THE 2007 EQUITY PARTICIPATION PLAN OF IDCENTRIX, INC. FORM OF NON-QUALIFIED STOCK OPTION AGREEMENT
EXHIBIT 10.1
THE 2007 EQUITY
PARTICIPATION PLAN
FORM OF
Non-Qualified
Stock Option Agreement (this “Agreement”), dated as
of __________________ (“Date of Grant”),
between iDcentrix, Inc. (“iDcentrix”) and
________________ (the “Participant”).
BACKGROUND
Pursuant
to the terms of The 2007 Equity Participation Plan of iDcentrix, Inc., as
amended (the “Plan”), iDcentrix
desires to (a) provide an incentive to the Participant, (b) encourage the
Participant to contribute materially to the growth of iDcentrix and its
subsidiaries (collectively, the “Company”) and (c)

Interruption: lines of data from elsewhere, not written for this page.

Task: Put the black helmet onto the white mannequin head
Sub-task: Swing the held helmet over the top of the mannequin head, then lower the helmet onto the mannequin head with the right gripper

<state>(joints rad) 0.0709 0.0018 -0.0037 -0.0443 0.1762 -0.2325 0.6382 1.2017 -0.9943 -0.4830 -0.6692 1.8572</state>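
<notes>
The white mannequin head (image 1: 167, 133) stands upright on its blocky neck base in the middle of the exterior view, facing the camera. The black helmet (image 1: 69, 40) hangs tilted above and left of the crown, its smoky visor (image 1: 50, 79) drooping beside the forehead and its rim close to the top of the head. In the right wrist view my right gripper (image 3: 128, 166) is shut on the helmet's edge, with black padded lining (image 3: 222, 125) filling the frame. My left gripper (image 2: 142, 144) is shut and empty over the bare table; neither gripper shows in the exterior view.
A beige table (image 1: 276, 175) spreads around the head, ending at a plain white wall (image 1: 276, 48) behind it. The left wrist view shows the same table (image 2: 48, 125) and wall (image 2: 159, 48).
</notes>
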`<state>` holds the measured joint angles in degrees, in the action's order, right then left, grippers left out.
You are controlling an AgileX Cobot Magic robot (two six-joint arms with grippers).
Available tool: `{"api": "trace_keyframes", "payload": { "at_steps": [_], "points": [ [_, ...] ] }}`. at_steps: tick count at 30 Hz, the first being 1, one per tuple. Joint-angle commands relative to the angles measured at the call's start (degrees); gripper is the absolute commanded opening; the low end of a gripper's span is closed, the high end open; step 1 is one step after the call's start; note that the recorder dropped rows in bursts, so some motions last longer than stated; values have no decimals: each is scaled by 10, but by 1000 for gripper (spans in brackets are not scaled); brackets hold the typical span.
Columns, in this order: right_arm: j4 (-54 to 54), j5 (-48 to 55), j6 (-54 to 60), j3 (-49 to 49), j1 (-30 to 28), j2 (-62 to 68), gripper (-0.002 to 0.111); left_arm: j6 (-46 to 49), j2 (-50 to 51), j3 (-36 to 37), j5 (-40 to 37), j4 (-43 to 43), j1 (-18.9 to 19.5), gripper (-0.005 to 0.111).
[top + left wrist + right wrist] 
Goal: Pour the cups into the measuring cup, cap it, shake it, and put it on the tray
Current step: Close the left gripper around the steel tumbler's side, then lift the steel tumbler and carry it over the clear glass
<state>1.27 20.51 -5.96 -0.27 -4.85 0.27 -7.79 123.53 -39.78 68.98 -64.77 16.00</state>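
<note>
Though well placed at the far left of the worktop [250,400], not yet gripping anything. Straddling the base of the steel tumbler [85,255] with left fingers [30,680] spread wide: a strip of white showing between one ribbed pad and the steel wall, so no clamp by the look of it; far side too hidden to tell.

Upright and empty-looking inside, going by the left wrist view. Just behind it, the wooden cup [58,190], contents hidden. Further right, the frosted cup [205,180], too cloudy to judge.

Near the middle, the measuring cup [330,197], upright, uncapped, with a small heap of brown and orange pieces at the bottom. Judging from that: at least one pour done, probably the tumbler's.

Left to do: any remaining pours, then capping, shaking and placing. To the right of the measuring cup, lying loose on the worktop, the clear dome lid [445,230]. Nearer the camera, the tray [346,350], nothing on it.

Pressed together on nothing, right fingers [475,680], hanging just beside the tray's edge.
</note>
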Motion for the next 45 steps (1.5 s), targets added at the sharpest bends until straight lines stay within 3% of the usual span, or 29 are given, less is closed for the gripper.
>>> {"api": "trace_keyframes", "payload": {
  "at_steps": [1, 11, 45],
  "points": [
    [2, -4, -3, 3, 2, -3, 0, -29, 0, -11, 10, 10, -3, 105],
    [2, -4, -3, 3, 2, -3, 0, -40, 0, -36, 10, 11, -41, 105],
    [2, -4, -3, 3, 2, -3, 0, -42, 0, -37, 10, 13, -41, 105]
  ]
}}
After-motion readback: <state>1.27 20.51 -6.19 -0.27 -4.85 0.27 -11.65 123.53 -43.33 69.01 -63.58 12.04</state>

more closely align the Participant’s economic interests with those of iDcentrix
stockholders by means of a Non-Qualified Stock Option Award. Whenever
capitalized terms are used in this Agreement, they shall have the meanings set
forth in this Agreement or, if not defined in this Agreement, as set forth in
the Plan.
The Plan
allows the Company to provide rewards and incentives to certain employees of the
Company by, among other things, granting them opportunities to purchase shares
of Common Stock. The Board or the Committee has determined that it
would be in the best interest of the Company and its stockholders to grant the
Options to the Participant under the Plan.
In
consideration of the covenants and agreements set forth in this Agreement, and
intending to be legally bound hereby, the Participant and iDcentrix hereby agree
as follows:
ARTICLE
1
GRANT
OF OPTIONS
1.1 Grant of
Options. The Participant is hereby granted Non-Qualified Stock
Options representing the right to purchase __________ shares of Common
Stock subject to the restrictions and conditions set forth in this
Agreement. References in this Agreement to “Option” and “Options” mean the
options granted hereby, individually and in the aggregate.
1.2 Option
Price. The price per share of the shares of Common Stock
subject to the Option is $________ (the “Option Price”), which
is the same as the Fair Market Value of a share of Common Stock on the Date of
Grant.
1.3 Grant
Information. The Options have been granted under the
Plan. The Board or the Committee authorized the grant of the Options
on the Date of Grant.
ARTICLE
2
EXERCISABILITY
OF OPTIONS
All of
the Options are unvested on the Date of Grant. Options shall vest
upon, but only upon, the events described in Section 2.1, unless vesting is
accelerated pursuant to Sections 2.2 or 2.3 or terminated pursuant to Section
2.5. Vested Options shall be exercisable as described in Sections 2.4
and Article 3, in each case subject to limitations set forth in Article
4. All Options shall be non-transferable as set forth in Section
5.2. All shares of Common Stock issued upon exercise of Options shall
be transferable, although:
(a) transferability
may be subject to pre-clearance, blackout, registration and other requirements
and restrictions under the Company’s xxxxxxx xxxxxxx and other compliance
policies and procedures; and
(b) transfers
by executive officers should be reviewed in advance to determine if there would
be any potential liability for short-swing profits under Section 16(b) of the
Exchange Act.
2.1 Time
Vesting. If not sooner vested pursuant to Section 2.2 or 2.3
and unless previously forfeited pursuant to Section 2.5, all of the Options
shall vest based on the passage of time according to the following vesting
schedule:
Number
of Shares
|
Vesting
Date
|
_______
percent of the Options
|
__
anniversary of the Date of Grant
|
_______
percent of the Options
|
__
anniversary of the Date of Grant
|
_______
percent of the Options
|
__
anniversary of the Date of Grant
|
_______
percent of the Options
|
__
anniversary of the Date of Grant
|
_______
percent of the Options
|
__
anniversary of the Date of Grant
|
If an
Option in respect of a partial share of Common Stock would vest on any date, the
total number of Options vesting on such date shall be rounded up to the nearest
whole share of Common Stock, calculated on a cumulative basis.
2.2 Accelerated
Vesting. If not sooner vested and exercisable, and unless
previously cancelled pursuant to Section 2.5 or 4.2, all of the Options shall
vest and become immediately exercisable upon a termination of the Participant's
employment by the Company without Cause (as defined in Section 5.1) within one
year following a Corporate Transaction.
2.3 Discretionary Vesting and
Exercisability. The Committee may accelerate the vesting of
any or all of the Options at any time and for any reason.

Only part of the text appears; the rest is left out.